Dayana Sharon Marconi

Dayana Sharon Marconi

Dayana Sharon Marconi is an Italian artist based in Rome. In 2012 she moved to London and then to China and subsequently worked and travelled across Asia, Europe and the USA creating photographic projects with the aim of exploring different cultures and embracing diversity. She achieved a BA in Intercultural Studies at the University of Trieste in Italy, and she is currently enrolled as MA Photography student at Falmouth University, Cornwall, UK.

In her work, she is interested in exploring the ways in which photography can be used as a tool for psychological and emotional research, investigating her inner world and the one of the portrayed individuals and viewers.

Her latest work “I can hear you now” is a two-year project which employs great variety of visual solutions and artistic choices: photography, moving images, sounds and score create a 360-degrees experience and viewers, following its Itinerary, can explore themselves while observing “the other”. Thanks to the collaboration with artists and different professionals, she made the project adaptable to a wider audience: the artistic experience is accompanied by scientific and historical interpretations and the visual research by an analytical approach.

In her “Sequences”, she photographically portrays the whole emotional path her sitters followed in front of her camera: the use of long-exposure allowed her to depict those moments of emotional liberation capturing with her lenses facial expressions and body movements at the same time, proving that individuality and diversity have an important role also in the way we suffer.

They are structured in contact sheets, because this format allowed her to present the whole sequence of decisive moments that, altogether, take to a climax and to a subsequent emotional reaction to that strong externalisation of negative feelings.

 

These images are accompanied by related “Confrontation sheets” which portray two different emotions screamed away by the same people portrayed in her “Sequences”, this because the reasons of our suffering are not given by a singular feeling, but by a combination of them. Identifying the sources of their malaise and focusing of them, her sitters have the chance to actually let them go. Inspired by the work done by Dr Paul Ekman, these images are also born to ask viewers to actively participate, avoiding a voyeuristic approach to her project. They are asked to identify those feeling, playing an active role in her project.
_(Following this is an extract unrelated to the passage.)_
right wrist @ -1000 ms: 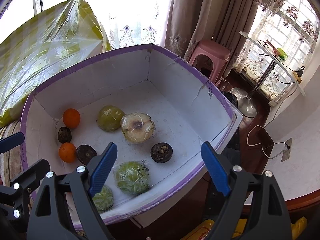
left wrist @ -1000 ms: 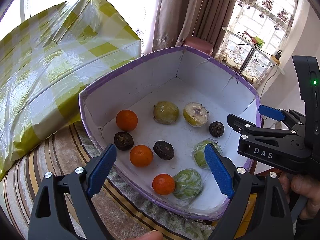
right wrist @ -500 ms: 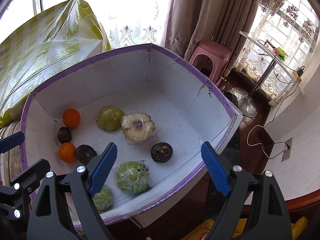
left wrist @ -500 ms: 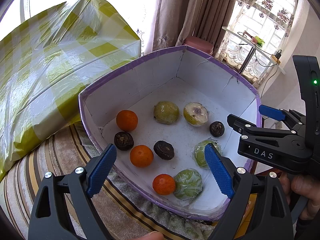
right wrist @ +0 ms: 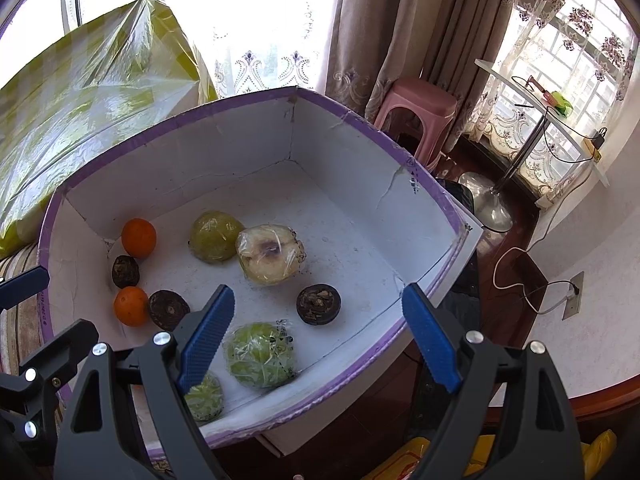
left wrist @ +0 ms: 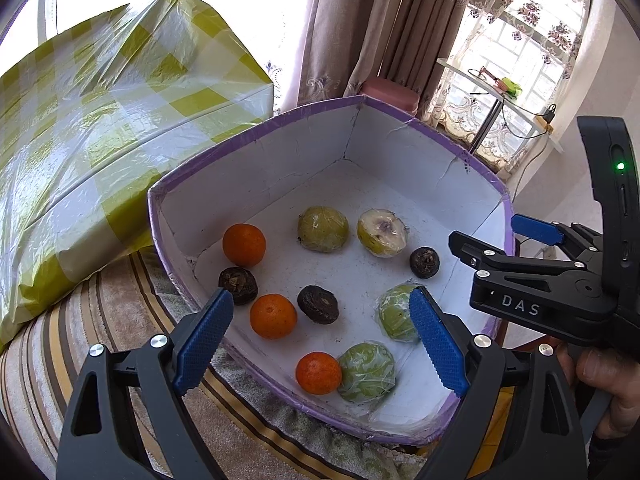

The project is born to respond to a personal need of the author. As a sufferer of Anxiety Disorders, in this project she is particularly interested in the impact of Mental Health problems on individuals. In her personal experience, she often feels the urge to scream out in pain but this inner pressure is never expressed since our lives are managed by social norms that stigmatise these kind of behaviours, considering them as disturbing or deviate. She tried to transform the act of screaming, commonly considered as disruptive, in a constructive action that allows her sitters to release their negative emotions or trauma-related memories, creating a constructive dialogue around those Mental Health issues that are still considered a taboo in our culture.

Since the starting point of her research through images was the inability of expressing her malaise, into her project she included a section titled “Twelve episodes”. The word “episode”, is commonly related to Mental Health Disorders to describe a circumscribed period of time in which someone is affected by a specified illness. The title of this section, as the number of the images it is made up of, have its origin in the duration of one of her panic attacks, that has lasted for twelve hours, and these self-portraits depict the photographer after those long periods of suffering. In most cases she can’t autonomously manage her camera, so she started collaborating with her companion. She maintained the full control of the photographic process but, thanks to this collaboration, she had the chance to show his perspective, too: what he sees in those moments, portraying her frailty and exposing, at the same time, an intimate relationship through a visual dialogue.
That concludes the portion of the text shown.